In Intensive Science and Virtual Philosophy DeLanda writes, “In a flat ontology of individuals, like the one I have tried to develop here, there is no room for reified totalities. In particular, there is no room for entities like ‘society’ or ‘culture’ in general. Institutional organizations, urban centres or nation states are, in this ontology, not abstract totalities but concrete social individuals, with the same ontological status as individual human beings but operating at larger spatio-temporal scales.” In this sense, this would seem to connect well with Deleuze, though DeLanda does note in some places Deleuze uses a different language. I’m not sure whether to characterize this as departure, critique, or clarification of Deleuze, and I’m not sure what’s a stake in those differences either.

With the virtual and actual we get something a little different. For Deleuze, the virtual is the plane of consistency or immanence while the actual is the plane of organization. Here’s a little chunk from A Thousand Plateaus:

The plane of consistency is the body without organs. Pure relations of speed and slowness between particles imply movements of deterritorialization, just as pure affects imply an enterprise of desubjectification. Moreover, the plane of consistency does not preexist the movements of deterritorialization that unravel it, the lines of flight that draw it and cause it to rise to the surface, the becomings that
compose it. The plane of organization is constantly working away at the plane of consistency, always trying to plug the lines of flight, stop or interrupt the movements of deterritorialization, weigh them down, restratify them, reconstitute forms and subjects in a dimension of depth. Conversely, the plane of consistency is constantly extricating itself from the plane of
organization, causing particles to spin off the strata, scrambling forms by dint of speed or slowness, breaking down functions by means of assemblages or microassemblages. But once again, so much caution is needed to prevent the plane of consistency from becoming a pure plane of abolition or death, to prevent the involution from turning into a regression to the undifferentiated. Is it not necessary to retain a minimum of strata, a minimum of forms and functions, a minimal subject from which to extract materials, affects, and assemblages? (270)

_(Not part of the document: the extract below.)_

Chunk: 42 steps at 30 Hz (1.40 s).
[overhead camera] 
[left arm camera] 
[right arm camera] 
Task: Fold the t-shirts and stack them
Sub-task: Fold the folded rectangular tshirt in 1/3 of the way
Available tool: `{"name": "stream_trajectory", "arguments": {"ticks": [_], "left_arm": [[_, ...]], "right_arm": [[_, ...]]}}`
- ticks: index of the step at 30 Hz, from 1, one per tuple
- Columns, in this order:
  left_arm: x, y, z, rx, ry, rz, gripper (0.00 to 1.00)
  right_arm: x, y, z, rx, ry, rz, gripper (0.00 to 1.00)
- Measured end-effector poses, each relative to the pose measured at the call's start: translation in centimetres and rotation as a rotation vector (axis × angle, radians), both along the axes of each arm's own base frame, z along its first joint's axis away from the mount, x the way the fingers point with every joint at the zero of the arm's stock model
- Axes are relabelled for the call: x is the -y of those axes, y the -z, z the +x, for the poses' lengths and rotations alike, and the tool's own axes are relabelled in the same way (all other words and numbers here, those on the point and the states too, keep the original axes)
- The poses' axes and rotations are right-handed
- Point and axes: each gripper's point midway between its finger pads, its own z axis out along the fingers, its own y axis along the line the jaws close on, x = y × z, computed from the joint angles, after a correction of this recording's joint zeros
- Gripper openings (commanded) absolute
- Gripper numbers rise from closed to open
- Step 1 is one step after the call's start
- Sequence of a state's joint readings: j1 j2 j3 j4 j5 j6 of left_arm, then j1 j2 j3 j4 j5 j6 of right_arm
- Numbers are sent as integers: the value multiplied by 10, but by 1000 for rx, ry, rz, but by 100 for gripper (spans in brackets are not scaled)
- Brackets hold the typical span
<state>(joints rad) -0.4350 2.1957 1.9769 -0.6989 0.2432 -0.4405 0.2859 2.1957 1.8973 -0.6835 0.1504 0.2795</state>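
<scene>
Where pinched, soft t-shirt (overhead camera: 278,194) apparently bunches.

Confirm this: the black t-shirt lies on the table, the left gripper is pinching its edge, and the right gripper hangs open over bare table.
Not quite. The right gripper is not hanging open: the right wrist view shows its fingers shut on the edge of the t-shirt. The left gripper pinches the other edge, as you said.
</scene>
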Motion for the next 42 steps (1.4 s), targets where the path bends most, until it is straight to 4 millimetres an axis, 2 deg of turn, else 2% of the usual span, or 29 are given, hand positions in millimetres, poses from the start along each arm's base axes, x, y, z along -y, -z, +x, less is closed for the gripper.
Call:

It is perhaps these relations that object-oriented philosophy objects to, and which might contradict the idea of a “flat ontology.” In OOP, as I see it, there is a greater emphasis on the objects themselves and less importance placed on relations. The virtual is a mapping of relations, the immanent space populated by objects. DeLanda explores Deleuze’s motivations for articulating the virtual as an effort to avoid essentialism and typological thinking. These questions still seem to be at stake in OOP if they want to eschew the virtual. That is, how does one want to define the “object”? Is it objects all the way down?

Deleuze was perhaps more interested in the process/construction of objects than OOP seems to be. This was something noted over at Struggles with Philosophy as well. In any case, given the rhetoricians interest in “composition” (and “process” for that matter), I have found the virtual-actual circuit to be an integral part of this whole business (which is why it was a central element of my book).